Saya juga menegaskan bahwa serangan yang terjadi di Turki dan Oman—yang keduanya memiliki hubungan baik dengan kita—tidak dilakukan oleh Angkatan Bersenjata Republik Islam Iran maupun kekuatan Poros Perlawanan. Ini adalah rekayasa musuh Zionis melalui operasi bendera palsu untuk menciptakan perpecahan antara Iran dan negara-negara tetangganya, dan kemungkinan hal serupa dapat terjadi di negara lain.
Saya berharap, dengan doa Imam Mahdi—semoga Allah mempercepat kemunculannya—dan dengan karunia Ilahi, tahun yang akan datang menjadi tahun yang penuh kemenangan, keberkahan, dan berbagai kemudahan materi maupun spiritual bagi bangsa kita, negara-negara tetangga, dan umat Islam, khususnya unsur-unsur Poros Perlawanan; dan sebaliknya, bukan demikian bagi musuh-musuh Islam dan kemanusiaan.

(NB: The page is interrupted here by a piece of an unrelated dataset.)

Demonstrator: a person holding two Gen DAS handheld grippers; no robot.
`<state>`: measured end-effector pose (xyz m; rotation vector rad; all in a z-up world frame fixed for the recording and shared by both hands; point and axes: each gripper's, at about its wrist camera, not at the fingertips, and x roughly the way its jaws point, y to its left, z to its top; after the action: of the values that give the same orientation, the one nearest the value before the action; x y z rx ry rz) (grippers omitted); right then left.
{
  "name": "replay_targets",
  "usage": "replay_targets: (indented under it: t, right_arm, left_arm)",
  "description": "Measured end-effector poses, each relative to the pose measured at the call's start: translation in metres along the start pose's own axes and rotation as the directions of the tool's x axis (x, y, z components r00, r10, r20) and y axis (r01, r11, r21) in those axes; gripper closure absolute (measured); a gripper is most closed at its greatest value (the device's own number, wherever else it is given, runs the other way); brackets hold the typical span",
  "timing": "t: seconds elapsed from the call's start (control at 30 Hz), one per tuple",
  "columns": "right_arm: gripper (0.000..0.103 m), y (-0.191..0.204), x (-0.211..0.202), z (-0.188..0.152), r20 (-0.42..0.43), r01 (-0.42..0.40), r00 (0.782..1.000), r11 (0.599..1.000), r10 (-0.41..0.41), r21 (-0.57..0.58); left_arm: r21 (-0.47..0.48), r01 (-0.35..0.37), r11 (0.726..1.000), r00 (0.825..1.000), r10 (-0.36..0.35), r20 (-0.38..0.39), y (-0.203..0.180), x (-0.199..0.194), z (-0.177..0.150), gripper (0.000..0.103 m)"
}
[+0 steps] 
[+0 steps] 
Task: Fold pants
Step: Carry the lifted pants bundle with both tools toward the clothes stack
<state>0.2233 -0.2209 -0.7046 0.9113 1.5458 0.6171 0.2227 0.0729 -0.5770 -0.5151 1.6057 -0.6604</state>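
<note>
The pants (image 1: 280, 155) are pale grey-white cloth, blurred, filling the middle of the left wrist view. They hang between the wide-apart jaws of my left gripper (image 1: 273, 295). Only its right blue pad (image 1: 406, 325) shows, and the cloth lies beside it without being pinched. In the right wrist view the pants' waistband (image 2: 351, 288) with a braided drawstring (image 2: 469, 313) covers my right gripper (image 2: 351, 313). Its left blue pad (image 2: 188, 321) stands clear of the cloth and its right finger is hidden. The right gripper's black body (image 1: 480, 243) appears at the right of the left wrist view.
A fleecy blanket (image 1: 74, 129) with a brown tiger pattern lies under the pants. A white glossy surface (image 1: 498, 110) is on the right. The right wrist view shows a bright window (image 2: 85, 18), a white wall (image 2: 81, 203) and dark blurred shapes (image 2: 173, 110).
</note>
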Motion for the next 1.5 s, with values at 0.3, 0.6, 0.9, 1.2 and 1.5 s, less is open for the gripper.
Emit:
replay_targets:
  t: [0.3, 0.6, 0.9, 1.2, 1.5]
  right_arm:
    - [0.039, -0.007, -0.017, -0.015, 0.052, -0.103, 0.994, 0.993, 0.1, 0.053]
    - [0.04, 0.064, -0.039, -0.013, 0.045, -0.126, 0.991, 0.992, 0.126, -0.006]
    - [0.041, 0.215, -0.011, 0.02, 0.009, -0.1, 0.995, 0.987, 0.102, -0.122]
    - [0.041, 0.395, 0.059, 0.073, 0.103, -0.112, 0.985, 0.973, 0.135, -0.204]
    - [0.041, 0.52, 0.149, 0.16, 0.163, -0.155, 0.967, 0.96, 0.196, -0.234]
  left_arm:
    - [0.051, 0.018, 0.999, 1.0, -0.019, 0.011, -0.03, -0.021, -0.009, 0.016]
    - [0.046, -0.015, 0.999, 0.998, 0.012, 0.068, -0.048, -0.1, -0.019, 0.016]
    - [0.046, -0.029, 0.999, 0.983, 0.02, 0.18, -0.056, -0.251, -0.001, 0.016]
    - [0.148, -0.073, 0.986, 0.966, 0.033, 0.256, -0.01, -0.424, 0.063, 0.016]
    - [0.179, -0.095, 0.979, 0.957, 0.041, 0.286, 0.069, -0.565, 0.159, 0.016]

“Dan Kami hendak memberi karunia kepada orang-orang yang tertindas di muka bumi, serta menjadikan mereka pemimpin dan pewaris, dan Kami meneguhkan kedudukan mereka di bumi, serta Kami perlihatkan kepada Fir‘aun, Haman, dan bala tentaranya apa yang selalu mereka khawatirkan.”
Benarlah Allah Yang Maha Tinggi lagi Maha Agung, dan benarlah Rasul-Nya yang mulia, dan kami termasuk orang-orang yang menyaksikan hal tersebut.